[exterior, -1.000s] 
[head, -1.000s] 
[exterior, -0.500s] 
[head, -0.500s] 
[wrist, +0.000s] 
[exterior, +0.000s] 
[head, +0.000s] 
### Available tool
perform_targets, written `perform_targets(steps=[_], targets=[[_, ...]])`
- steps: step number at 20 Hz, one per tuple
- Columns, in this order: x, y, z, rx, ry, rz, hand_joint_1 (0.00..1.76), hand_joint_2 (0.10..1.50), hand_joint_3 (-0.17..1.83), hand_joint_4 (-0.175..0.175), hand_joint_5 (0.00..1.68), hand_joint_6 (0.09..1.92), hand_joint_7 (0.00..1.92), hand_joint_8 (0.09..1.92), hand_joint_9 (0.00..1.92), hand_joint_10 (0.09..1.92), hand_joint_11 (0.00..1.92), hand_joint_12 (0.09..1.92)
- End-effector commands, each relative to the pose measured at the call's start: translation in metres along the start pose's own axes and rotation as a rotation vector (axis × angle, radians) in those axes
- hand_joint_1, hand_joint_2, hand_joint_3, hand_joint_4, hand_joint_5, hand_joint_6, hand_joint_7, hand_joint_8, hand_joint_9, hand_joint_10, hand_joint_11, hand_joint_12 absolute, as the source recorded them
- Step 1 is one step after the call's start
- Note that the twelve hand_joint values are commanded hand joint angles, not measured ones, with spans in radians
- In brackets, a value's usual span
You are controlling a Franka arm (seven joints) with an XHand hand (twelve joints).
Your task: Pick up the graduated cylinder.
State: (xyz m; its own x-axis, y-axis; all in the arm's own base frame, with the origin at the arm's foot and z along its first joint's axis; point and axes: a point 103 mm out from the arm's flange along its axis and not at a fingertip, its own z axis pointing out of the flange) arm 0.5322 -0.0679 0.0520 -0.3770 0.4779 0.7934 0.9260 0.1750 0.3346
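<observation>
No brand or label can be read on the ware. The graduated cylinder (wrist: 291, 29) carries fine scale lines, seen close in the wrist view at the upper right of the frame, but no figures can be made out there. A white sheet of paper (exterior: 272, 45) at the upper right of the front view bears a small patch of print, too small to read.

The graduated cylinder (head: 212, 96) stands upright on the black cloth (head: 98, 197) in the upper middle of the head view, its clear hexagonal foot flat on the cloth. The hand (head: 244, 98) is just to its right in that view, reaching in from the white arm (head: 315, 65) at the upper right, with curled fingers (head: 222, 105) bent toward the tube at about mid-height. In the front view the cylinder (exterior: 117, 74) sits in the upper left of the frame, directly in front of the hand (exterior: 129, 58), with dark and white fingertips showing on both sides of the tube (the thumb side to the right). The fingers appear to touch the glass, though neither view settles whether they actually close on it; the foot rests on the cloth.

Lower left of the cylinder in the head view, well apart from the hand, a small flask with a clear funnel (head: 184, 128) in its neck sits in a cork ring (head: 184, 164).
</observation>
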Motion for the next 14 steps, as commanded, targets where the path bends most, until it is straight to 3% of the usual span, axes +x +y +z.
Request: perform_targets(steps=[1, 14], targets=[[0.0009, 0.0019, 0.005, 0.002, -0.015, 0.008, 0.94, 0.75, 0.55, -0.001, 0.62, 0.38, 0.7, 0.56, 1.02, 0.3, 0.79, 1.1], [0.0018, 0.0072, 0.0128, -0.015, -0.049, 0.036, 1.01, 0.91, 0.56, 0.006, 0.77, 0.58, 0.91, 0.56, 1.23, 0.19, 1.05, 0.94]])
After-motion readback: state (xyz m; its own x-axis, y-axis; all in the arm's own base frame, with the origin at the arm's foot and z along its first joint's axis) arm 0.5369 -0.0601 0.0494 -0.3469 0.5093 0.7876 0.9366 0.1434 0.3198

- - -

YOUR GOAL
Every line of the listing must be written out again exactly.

ANSWER SPACE
[exterior, -1.000s] 
[head, -1.000s] 
[exterior, -0.500s] 
[head, -0.500s] 
[wrist, +0.000s] 
[exterior, +0.000s] 
[head, +0.000s] 
### Available tool
perform_targets, written `perform_targets(steps=[_], targets=[[_, ...]])`
- steps: step number at 20 Hz, one per tuple
- Columns, in this order: x, y, z, rx, ry, rz, hand_joint_1 (0.00..1.76), hand_joint_2 (0.10..1.50), hand_joint_3 (-0.17..1.83), hand_joint_4 (-0.175..0.175), hand_joint_5 (0.00..1.68), hand_joint_6 (0.09..1.92), hand_joint_7 (0.00..1.92), hand_joint_8 (0.09..1.92), hand_joint_9 (0.00..1.92), hand_joint_10 (0.09..1.92), hand_joint_11 (0.00..1.92), hand_joint_12 (0.09..1.92)
- End-effector commands, each relative to the pose measured at the call's start: translation in metres along the start pose's own axes and rotation as a rotation vector (axis × angle, radians) in those axes
- hand_joint_1, hand_joint_2, hand_joint_3, hand_joint_4, hand_joint_5, hand_joint_6, hand_joint_7, hand_joint_8, hand_joint_9, hand_joint_10, hand_joint_11, hand_joint_12 absolute, as the source recorded them
- Step 1 is one step after the call's start
- Note that the twelve hand_joint values are commanded hand joint angles, not measured ones, with spans in radians
- In brackets, a value's usual span
You are controlling a Franka arm (seven joints) with an XHand hand (twelve joints).
Your task: Pick up the graduated cylinder.
State: (xyz m; its own x-axis, y-axis; all in the arm's own base frame, with the origin at the arm's foot and z along its first joint's axis; point and axes: a point 103 mm out from the arm's flange along its axis and not at a fingertip, its own z axis pointing out of the flange) arm 0.5322 -0.0679 0.0520 -0.3770 0.4779 0.7934 0.9260 0.1750 0.3346
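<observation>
No brand or label can be read on the ware. The graduated cylinder (wrist: 291, 29) carries fine scale lines, seen close in the wrist view at the upper right of the frame, but no figures can be made out there. A white sheet of paper (exterior: 272, 45) at the upper right of the front view bears a small patch of print, too small to read.

The graduated cylinder (head: 212, 96) stands upright on the black cloth (head: 98, 197) in the upper middle of the head view, its clear hexagonal foot flat on the cloth. The hand (head: 244, 98) is just to its right in that view, reaching in from the white arm (head: 315, 65) at the upper right, with curled fingers (head: 222, 105) bent toward the tube at about mid-height. In the front view the cylinder (exterior: 117, 74) sits in the upper left of the frame, directly in front of the hand (exterior: 129, 58), with dark and white fingertips showing on both sides of the tube (the thumb side to the right). The fingers appear to touch the glass, though neither view settles whether they actually close on it; the foot rests on the cloth.

Lower left of the cylinder in the head view, well apart from the hand, a small flask with a clear funnel (head: 184, 128) in its neck sits in a cork ring (head: 184, 164).
</observation>
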Motion for the next 14 steps, as commanded, targets where the path bends most, until it is straight to 3% of the usual span, axes +x +y +z.
Request: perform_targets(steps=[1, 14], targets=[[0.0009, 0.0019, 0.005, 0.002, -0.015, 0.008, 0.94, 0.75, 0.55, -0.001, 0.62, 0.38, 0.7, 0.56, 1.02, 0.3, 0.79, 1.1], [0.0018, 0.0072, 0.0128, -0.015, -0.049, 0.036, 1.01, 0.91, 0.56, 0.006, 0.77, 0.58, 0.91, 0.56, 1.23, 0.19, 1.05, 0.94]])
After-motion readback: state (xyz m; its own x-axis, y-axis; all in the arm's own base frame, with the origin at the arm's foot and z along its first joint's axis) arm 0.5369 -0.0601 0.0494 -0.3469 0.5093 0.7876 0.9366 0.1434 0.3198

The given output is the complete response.